In the entries below, find the string "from" and return each line holding it.

Supplied information:
○ ○ ○
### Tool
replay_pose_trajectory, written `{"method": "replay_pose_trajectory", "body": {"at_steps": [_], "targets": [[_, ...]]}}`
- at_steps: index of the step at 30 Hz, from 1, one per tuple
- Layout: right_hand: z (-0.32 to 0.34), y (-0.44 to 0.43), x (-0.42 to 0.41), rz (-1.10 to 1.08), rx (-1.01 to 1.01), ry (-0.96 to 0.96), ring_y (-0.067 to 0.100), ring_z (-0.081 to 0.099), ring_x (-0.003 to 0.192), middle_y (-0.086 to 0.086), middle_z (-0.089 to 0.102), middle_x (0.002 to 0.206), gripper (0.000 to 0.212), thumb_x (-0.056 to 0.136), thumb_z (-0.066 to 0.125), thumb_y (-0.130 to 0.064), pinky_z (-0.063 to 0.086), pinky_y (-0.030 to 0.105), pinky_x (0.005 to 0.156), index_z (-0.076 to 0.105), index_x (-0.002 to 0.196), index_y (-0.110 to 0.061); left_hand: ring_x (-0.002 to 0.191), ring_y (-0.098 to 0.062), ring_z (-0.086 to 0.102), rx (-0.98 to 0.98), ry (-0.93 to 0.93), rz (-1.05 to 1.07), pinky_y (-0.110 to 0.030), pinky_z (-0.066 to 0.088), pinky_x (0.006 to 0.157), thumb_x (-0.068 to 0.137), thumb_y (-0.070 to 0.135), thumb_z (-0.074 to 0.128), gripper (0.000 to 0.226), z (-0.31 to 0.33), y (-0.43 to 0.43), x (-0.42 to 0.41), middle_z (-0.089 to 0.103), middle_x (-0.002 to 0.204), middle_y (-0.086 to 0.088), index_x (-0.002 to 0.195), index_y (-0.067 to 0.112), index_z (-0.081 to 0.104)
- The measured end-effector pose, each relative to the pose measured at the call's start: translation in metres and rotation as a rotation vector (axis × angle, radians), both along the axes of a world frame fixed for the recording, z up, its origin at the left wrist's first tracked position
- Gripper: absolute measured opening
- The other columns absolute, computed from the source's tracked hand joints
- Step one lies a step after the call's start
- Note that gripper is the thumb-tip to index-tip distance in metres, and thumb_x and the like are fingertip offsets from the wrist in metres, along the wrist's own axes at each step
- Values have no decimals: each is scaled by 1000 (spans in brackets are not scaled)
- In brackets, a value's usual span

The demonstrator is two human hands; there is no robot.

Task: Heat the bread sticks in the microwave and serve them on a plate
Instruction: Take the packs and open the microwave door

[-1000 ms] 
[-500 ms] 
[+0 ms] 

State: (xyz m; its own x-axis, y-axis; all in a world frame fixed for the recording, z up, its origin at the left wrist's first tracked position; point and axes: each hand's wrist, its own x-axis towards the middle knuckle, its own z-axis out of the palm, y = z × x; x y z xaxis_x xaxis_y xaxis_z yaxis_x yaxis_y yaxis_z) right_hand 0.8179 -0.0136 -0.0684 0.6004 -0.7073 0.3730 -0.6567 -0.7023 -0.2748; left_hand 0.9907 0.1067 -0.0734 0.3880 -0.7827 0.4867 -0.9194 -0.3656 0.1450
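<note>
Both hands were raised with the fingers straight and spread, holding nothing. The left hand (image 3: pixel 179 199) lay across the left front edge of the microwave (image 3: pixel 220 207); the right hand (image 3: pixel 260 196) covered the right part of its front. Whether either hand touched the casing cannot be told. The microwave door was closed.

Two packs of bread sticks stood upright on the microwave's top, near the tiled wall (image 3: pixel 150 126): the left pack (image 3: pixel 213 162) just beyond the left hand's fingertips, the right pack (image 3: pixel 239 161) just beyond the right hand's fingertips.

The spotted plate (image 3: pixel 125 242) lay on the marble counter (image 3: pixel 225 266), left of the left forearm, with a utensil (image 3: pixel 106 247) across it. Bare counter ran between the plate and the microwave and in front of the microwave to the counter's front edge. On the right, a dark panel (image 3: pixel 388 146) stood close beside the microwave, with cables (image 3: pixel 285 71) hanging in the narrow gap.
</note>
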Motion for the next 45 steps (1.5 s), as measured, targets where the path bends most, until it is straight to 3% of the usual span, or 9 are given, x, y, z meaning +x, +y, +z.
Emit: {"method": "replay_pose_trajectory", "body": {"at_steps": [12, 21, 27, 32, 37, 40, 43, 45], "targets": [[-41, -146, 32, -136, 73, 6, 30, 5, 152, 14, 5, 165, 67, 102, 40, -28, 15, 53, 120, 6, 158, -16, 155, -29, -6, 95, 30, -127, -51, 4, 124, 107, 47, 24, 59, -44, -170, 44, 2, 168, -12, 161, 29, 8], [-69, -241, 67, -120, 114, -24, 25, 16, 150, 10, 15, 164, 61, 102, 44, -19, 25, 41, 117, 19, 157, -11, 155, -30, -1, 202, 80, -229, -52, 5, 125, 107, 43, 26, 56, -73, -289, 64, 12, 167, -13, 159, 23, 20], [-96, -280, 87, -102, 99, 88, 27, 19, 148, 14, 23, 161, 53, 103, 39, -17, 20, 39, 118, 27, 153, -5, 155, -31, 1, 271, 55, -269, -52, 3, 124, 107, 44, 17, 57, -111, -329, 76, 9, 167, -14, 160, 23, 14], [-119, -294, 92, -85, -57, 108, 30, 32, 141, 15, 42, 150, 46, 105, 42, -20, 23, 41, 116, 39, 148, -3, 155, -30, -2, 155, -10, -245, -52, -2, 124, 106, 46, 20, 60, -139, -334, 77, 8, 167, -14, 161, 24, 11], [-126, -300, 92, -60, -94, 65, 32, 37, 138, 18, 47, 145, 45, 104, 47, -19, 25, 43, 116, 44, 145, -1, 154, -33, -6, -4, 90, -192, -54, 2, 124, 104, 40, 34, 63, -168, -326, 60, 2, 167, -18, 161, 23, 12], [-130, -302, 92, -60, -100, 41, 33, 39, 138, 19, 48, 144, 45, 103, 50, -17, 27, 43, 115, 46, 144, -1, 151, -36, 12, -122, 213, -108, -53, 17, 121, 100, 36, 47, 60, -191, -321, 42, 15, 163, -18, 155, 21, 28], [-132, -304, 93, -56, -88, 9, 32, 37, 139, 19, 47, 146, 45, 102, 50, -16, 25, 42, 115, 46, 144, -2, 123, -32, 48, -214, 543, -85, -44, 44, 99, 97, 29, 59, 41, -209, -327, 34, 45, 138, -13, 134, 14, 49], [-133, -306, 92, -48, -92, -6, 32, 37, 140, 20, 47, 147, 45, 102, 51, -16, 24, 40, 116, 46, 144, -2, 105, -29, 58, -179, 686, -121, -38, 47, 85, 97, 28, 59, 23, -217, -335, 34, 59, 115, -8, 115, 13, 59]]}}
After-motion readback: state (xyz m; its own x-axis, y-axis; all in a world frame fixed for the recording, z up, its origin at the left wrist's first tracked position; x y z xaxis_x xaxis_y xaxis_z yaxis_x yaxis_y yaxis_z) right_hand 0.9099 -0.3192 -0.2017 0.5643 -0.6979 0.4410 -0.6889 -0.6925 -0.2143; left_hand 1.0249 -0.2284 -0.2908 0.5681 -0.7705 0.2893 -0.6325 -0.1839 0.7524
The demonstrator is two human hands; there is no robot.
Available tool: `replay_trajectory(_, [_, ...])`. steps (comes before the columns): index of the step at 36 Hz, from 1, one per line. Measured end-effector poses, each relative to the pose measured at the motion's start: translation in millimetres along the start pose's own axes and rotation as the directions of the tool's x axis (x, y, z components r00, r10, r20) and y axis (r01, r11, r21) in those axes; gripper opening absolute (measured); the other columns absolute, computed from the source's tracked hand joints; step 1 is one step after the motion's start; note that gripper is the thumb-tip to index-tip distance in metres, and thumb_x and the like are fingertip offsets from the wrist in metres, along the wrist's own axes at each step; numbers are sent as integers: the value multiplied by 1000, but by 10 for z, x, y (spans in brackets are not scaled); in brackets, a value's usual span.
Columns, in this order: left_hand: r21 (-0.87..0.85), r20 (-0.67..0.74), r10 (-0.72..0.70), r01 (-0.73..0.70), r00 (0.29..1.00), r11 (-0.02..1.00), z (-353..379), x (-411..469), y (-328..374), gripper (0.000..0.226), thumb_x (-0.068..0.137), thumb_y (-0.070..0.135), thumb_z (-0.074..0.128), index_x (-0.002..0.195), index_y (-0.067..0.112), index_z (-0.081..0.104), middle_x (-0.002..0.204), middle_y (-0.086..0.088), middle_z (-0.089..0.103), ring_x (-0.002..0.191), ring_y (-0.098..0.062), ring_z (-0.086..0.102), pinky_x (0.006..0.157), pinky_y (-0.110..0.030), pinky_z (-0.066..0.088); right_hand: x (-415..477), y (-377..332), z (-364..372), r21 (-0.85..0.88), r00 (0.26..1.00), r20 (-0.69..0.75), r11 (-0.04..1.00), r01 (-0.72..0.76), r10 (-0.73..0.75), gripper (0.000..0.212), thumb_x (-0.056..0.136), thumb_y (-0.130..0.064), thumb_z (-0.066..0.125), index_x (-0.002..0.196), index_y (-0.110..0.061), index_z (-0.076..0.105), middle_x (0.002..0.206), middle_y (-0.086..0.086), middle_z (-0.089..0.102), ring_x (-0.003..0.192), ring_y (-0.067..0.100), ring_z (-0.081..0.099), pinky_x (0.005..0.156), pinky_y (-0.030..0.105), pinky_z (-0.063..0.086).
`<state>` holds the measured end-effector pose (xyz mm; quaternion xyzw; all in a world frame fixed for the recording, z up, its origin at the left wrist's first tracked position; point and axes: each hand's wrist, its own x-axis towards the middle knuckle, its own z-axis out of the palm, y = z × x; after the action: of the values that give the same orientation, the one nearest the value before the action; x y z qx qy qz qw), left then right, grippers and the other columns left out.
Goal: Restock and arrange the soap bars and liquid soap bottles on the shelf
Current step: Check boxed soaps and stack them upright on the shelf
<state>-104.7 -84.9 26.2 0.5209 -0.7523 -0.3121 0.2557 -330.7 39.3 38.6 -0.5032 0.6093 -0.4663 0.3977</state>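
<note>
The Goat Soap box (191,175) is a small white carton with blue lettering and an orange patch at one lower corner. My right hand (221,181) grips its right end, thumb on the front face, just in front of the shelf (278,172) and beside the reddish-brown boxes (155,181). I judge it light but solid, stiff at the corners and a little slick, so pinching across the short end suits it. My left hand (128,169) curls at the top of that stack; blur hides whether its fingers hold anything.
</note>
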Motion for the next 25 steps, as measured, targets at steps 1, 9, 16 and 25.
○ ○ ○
Exercise answer:
- at_steps: index of the step at 30 Hz, from 1, one per tuple
- The other columns absolute, computed from the source's tracked hand joints
- Note that gripper is the thumb-tip to index-tip distance in metres, and thumb_x and the like are fingertip offsets from the wrist in metres, along the wrist's own axes at each step
Available tool: `replay_trajectory(_, [_, ...])`. steps (comes before the columns): index of the step at 36 Hz, from 1, one per line. Measured end-effector poses, each relative to the pose measured at the motion's start: translation in millimetres along the start pose's own axes and rotation as the directions of the tool's x axis (x, y, z components r00, r10, r20) and y axis (r01, r11, r21) in those axes; gripper opening absolute (measured); the other columns absolute, computed from the source's tracked hand joints; step 1 is one step after the motion's start; note that gripper is the thumb-tip to index-tip distance in metres, and thumb_x and the like are fingertip offsets from the wrist in metres, along the wrist's own axes at each step; numbers are sent as integers: the value multiplied by 1000, but by 10 for z, x, y (spans in brackets are not scaled); in brackets, a value's usual span.

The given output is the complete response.